#### REQUIRED WORK:
Retype the records below exactly as they appear.

#### RECORDS SUPPLIED:
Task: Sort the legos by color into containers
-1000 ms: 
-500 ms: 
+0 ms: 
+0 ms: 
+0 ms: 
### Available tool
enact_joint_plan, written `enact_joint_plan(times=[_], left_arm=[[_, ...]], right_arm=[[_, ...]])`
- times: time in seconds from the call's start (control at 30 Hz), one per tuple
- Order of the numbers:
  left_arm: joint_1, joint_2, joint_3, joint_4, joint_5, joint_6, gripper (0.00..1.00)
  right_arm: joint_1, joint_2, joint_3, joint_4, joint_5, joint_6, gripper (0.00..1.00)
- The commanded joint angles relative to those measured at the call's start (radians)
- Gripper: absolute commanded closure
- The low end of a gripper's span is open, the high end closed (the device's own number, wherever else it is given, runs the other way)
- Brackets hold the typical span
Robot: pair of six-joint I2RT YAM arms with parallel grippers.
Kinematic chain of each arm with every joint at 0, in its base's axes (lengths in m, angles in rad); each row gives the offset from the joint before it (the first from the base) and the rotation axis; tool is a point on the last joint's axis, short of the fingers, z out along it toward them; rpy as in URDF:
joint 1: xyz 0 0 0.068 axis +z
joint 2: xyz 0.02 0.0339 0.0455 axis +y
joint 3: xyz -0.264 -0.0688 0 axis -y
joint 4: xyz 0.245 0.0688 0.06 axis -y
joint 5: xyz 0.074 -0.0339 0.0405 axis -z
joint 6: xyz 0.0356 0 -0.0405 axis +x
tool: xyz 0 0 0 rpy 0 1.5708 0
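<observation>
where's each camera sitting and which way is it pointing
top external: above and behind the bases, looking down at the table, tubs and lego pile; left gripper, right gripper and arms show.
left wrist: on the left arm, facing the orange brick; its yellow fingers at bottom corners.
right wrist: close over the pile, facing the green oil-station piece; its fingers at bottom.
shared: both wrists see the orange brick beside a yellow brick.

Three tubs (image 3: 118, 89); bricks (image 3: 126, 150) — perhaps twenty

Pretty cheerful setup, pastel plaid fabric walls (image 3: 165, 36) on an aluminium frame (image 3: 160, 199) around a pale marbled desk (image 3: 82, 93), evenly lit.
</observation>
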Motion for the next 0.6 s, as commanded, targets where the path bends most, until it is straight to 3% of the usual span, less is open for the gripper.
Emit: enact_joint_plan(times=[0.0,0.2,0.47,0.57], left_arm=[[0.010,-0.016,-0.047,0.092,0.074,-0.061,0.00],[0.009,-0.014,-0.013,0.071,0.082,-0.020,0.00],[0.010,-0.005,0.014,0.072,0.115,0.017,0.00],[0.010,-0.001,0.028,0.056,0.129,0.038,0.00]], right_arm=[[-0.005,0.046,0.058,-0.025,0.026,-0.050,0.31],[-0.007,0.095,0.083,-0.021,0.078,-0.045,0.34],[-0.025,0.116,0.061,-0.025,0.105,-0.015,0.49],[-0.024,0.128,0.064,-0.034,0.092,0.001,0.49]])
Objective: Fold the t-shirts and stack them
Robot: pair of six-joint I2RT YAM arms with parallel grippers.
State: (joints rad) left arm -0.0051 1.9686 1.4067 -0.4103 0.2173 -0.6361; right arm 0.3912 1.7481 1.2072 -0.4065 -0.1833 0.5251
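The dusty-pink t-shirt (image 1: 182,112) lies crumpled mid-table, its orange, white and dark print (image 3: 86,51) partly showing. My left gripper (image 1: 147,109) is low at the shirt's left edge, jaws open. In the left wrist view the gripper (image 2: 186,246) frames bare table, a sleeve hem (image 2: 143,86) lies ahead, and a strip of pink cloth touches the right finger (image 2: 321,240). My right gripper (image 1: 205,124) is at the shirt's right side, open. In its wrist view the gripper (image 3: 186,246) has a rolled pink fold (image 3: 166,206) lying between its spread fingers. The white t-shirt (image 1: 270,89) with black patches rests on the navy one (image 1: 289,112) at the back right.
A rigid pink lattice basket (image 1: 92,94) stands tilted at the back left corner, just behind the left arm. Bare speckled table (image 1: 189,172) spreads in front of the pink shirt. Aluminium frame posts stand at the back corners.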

#### SOLUTION:
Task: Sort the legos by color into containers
-1000 ms: 
-500 ms: 
+0 ms: 
+0 ms: 
+0 ms: 
### Available tool
enact_joint_plan, written `enact_joint_plan(times=[_], left_arm=[[_, ...]], right_arm=[[_, ...]])`
- times: time in seconds from the call's start (control at 30 Hz), one per tuple
- Order of the numbers:
  left_arm: joint_1, joint_2, joint_3, joint_4, joint_5, joint_6, gripper (0.00..1.00)
  right_arm: joint_1, joint_2, joint_3, joint_4, joint_5, joint_6, gripper (0.00..1.00)
- The commanded joint angles relative to those measured at the call's start (radians)
- Gripper: absolute commanded closure
- The low end of a gripper's span is open, the high end closed (the device's own number, wherever else it is given, runs the other way)
- Brackets hold the typical span
Robot: pair of six-joint I2RT YAM arms with parallel grippers.
Kinematic chain of each arm with every joint at 0, in its base's axes (lengths in m, angles in rad); each row gives the offset from the joint before it (the first from the base) and the rotation axis; tool is a point on the last joint's axis, short of the fingers, z out along it toward them; rpy as in URDF:
joint 1: xyz 0 0 0.068 axis +z
joint 2: xyz 0.02 0.0339 0.0455 axis +y
joint 3: xyz -0.264 -0.0688 0 axis -y
joint 4: xyz 0.245 0.0688 0.06 axis -y
joint 5: xyz 0.074 -0.0339 0.0405 axis -z
joint 6: xyz 0.0356 0 -0.0405 axis +x
tool: xyz 0 0 0 rpy 0 1.5708 0
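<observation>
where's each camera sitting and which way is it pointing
top external: above and behind the bases, looking down at the table, tubs and lego pile; left gripper, right gripper and arms show.
left wrist: on the left arm, facing the orange brick; its yellow fingers at bottom corners.
right wrist: close over the pile, facing the green oil-station piece; its fingers at bottom.
shared: both wrists see the orange brick beside a yellow brick.

Three tubs (image 3: 118, 89); bricks (image 3: 126, 150) — perhaps twenty

Pretty cheerful setup, pastel plaid fabric walls (image 3: 165, 36) on an aluminium frame (image 3: 160, 199) around a pale marbled desk (image 3: 82, 93), evenly lit.
</observation>
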Motion for the next 0.6 s, as commanded, targets where the path bends most, until it is straight to 3% of the usual span, less is open for the gripper.
Emit: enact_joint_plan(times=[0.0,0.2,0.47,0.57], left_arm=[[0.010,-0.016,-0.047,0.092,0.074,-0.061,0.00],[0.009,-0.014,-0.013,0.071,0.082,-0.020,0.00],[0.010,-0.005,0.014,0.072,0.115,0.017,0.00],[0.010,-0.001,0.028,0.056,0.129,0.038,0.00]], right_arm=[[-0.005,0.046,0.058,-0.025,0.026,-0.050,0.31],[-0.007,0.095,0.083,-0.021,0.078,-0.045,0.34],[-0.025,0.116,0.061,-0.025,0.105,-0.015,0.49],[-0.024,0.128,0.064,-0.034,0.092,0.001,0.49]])
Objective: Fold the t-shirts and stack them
Robot: pair of six-joint I2RT YAM arms with parallel grippers.
State: (joints rad) left arm -0.0051 1.9686 1.4067 -0.4103 0.2173 -0.6361; right arm 0.3912 1.7481 1.2072 -0.4065 -0.1833 0.5251
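The dusty-pink t-shirt (image 1: 182,112) lies crumpled mid-table, its orange, white and dark print (image 3: 86,51) partly showing. My left gripper (image 1: 147,109) is low at the shirt's left edge, jaws open. In the left wrist view the gripper (image 2: 186,246) frames bare table, a sleeve hem (image 2: 143,86) lies ahead, and a strip of pink cloth touches the right finger (image 2: 321,240). My right gripper (image 1: 205,124) is at the shirt's right side, open. In its wrist view the gripper (image 3: 186,246) has a rolled pink fold (image 3: 166,206) lying between its spread fingers. The white t-shirt (image 1: 270,89) with black patches rests on the navy one (image 1: 289,112) at the back right.
A rigid pink lattice basket (image 1: 92,94) stands tilted at the back left corner, just behind the left arm. Bare speckled table (image 1: 189,172) spreads in front of the pink shirt. Aluminium frame posts stand at the back corners.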

Work on this exercise is complete.